DESCRIPTION OF THE TASK: Reproduce exactly, from the data that follows, the line with "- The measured", the line with "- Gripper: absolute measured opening", and every line that lies between them.

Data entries

++++++++

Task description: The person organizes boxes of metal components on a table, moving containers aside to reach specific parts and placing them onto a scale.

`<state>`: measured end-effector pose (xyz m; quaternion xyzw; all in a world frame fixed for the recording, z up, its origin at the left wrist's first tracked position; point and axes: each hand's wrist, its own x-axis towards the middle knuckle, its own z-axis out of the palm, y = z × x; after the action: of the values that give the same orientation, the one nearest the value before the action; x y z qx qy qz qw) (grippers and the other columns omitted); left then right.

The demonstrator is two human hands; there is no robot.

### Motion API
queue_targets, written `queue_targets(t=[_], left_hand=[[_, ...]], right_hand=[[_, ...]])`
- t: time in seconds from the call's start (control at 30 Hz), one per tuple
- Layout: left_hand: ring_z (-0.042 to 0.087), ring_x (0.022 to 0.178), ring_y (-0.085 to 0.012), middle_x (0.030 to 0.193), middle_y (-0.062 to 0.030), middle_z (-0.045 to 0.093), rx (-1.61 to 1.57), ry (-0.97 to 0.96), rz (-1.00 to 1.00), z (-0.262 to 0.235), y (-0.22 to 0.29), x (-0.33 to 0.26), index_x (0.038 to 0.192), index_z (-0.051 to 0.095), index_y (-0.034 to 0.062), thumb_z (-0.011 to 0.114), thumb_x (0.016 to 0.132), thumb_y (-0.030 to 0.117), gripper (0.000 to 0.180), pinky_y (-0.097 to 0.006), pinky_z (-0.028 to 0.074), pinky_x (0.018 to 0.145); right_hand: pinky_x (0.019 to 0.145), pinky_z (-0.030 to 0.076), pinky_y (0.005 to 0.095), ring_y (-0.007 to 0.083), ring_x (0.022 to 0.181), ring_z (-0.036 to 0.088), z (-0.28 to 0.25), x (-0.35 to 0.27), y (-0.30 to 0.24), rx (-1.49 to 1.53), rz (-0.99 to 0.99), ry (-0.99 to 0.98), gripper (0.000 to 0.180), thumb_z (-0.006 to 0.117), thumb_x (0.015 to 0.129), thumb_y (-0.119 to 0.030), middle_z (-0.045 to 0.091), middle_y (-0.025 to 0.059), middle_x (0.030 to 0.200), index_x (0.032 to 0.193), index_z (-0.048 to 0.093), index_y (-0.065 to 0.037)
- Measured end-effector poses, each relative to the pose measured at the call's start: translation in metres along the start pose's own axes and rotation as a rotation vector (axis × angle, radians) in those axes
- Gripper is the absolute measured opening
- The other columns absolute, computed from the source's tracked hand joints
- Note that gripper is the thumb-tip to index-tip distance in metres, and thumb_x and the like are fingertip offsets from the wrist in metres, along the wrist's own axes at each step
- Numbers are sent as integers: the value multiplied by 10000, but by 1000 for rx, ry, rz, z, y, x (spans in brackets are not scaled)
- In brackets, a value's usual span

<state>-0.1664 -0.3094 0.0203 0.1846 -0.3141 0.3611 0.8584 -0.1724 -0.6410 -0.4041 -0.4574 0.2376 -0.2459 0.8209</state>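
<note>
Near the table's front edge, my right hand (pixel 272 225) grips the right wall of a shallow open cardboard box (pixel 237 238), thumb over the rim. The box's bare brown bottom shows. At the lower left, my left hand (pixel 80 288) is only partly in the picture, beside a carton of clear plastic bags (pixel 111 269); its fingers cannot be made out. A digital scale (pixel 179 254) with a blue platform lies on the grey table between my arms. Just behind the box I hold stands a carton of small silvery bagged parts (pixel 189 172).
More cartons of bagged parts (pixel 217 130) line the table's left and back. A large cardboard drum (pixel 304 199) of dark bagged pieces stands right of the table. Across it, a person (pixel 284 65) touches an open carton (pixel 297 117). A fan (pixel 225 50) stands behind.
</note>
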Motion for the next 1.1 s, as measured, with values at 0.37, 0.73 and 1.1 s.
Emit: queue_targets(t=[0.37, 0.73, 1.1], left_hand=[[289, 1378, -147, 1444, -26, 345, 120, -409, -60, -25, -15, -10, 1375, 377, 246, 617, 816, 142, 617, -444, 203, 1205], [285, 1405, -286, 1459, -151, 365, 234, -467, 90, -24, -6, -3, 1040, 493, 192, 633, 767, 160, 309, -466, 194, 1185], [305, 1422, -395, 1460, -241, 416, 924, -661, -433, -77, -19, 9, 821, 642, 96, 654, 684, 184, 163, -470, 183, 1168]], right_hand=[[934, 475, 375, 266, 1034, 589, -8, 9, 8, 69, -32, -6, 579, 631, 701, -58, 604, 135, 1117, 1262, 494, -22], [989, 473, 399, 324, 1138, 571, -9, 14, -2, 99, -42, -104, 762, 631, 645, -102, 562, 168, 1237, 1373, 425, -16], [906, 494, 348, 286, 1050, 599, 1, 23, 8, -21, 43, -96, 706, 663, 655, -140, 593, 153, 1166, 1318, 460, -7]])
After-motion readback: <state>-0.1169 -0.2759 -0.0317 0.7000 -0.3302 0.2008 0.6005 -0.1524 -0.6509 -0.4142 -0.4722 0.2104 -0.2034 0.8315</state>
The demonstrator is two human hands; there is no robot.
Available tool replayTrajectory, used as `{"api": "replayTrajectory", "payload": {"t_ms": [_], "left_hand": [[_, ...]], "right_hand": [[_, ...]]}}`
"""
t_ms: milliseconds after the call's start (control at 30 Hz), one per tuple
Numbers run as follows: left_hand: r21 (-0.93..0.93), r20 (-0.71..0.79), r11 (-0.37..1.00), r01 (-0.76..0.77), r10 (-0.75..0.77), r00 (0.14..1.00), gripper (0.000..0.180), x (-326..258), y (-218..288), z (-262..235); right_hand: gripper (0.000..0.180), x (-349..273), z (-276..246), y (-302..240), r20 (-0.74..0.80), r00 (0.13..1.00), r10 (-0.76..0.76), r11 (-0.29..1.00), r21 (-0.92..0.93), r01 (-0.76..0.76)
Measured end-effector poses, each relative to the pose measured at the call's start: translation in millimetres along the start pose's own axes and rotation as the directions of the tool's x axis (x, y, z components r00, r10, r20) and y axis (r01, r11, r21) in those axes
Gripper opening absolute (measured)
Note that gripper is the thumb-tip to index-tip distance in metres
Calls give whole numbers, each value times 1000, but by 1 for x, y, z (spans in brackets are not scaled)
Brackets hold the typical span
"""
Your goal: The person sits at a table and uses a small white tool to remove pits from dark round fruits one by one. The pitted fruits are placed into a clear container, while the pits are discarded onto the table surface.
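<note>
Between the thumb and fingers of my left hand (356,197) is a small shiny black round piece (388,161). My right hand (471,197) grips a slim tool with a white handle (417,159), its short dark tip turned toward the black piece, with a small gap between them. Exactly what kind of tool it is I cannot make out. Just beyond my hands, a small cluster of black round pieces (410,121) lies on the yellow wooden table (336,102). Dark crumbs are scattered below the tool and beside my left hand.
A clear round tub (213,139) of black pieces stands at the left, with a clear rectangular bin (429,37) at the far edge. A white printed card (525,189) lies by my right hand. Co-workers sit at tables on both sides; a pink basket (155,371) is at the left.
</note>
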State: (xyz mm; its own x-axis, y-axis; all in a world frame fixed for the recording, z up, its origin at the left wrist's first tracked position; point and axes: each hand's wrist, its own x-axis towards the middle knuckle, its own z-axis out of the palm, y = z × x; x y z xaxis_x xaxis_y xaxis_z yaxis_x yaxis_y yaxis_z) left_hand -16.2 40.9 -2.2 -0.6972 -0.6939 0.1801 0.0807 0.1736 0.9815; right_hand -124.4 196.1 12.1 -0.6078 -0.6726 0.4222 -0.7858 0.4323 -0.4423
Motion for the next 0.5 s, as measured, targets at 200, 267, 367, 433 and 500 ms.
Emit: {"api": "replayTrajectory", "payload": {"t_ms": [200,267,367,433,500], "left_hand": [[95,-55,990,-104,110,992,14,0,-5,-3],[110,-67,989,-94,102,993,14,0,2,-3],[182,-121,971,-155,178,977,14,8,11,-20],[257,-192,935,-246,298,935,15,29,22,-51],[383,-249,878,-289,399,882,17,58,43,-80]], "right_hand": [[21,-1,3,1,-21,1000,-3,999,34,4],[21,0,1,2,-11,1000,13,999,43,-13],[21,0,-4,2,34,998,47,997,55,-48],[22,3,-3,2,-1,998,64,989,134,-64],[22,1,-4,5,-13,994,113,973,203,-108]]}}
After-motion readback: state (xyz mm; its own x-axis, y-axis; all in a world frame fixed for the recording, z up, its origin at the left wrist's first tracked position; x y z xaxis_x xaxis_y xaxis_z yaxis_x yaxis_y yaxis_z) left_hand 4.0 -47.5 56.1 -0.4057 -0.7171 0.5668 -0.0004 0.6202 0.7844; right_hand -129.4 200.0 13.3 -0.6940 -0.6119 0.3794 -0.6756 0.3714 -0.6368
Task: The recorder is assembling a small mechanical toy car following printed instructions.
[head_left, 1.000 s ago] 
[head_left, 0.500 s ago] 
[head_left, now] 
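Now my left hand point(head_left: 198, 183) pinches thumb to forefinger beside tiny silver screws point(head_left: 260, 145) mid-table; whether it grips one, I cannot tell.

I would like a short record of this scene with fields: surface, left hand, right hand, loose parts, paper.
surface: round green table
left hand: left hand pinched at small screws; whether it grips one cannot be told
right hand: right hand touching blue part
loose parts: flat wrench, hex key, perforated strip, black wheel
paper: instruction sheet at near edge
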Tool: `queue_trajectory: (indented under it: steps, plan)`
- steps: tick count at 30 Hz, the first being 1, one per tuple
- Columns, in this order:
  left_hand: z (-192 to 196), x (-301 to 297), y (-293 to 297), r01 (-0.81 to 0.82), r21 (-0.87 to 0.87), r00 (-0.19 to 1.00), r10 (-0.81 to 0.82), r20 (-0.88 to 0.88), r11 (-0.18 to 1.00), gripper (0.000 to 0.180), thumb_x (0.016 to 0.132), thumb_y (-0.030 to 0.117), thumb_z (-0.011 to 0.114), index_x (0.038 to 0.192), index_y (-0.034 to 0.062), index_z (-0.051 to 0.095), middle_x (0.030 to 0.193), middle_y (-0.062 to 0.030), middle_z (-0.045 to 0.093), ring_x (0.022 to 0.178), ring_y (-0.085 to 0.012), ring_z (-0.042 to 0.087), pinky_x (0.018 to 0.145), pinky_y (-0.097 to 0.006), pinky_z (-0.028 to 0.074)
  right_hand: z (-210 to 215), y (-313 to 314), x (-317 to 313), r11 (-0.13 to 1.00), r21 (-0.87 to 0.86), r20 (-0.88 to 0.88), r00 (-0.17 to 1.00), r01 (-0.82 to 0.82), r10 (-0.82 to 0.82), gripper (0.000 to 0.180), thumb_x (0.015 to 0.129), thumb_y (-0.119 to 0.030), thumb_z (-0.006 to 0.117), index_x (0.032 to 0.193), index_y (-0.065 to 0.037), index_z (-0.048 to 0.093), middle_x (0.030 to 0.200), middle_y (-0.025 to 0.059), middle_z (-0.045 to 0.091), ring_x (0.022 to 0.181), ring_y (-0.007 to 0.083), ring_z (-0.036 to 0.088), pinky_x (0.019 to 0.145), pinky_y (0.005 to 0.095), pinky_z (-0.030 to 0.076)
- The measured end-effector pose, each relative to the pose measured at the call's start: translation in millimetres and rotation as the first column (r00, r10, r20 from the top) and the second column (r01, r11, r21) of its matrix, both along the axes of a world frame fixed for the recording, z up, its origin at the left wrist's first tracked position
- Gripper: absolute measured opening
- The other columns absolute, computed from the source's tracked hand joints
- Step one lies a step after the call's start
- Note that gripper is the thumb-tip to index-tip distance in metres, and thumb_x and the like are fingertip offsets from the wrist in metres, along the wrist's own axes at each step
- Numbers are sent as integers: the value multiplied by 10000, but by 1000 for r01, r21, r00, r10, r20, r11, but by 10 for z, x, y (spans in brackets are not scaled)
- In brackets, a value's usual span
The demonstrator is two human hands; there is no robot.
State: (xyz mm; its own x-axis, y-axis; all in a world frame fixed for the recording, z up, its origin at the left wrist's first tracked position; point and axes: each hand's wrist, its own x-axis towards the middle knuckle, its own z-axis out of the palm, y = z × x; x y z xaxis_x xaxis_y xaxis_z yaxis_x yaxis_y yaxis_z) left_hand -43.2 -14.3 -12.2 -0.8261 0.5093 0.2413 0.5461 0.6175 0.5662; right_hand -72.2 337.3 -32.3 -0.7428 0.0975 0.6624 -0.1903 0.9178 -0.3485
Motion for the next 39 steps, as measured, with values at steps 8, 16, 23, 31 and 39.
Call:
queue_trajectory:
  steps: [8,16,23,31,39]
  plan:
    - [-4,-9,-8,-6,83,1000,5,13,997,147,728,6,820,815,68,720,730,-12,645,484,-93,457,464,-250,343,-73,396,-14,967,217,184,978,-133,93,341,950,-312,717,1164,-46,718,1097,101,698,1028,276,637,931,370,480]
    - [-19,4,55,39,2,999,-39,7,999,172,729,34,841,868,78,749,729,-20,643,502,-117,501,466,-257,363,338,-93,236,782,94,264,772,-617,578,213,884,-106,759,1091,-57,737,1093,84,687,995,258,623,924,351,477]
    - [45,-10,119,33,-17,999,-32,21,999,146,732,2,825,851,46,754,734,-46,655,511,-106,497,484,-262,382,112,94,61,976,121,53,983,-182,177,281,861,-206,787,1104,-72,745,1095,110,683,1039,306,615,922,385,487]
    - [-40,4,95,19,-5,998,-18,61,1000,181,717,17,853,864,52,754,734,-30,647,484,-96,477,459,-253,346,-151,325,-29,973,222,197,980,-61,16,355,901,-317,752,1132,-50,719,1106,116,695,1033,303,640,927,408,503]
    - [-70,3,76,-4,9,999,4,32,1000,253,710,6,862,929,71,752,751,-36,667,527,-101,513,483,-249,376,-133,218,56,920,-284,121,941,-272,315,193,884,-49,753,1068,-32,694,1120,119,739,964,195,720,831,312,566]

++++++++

RESULT OF THIS EXERCISE:
- The measured end-effector pose, each relative to the pose measured at the call's start: translation in millimetres and rotation as the first column (r00, r10, r20 from the top) and the second column (r01, r11, r21) of its matrix, both along the axes of a world frame fixed for the recording, z up, its origin at the left wrist's first tracked position
- Gripper: absolute measured opening

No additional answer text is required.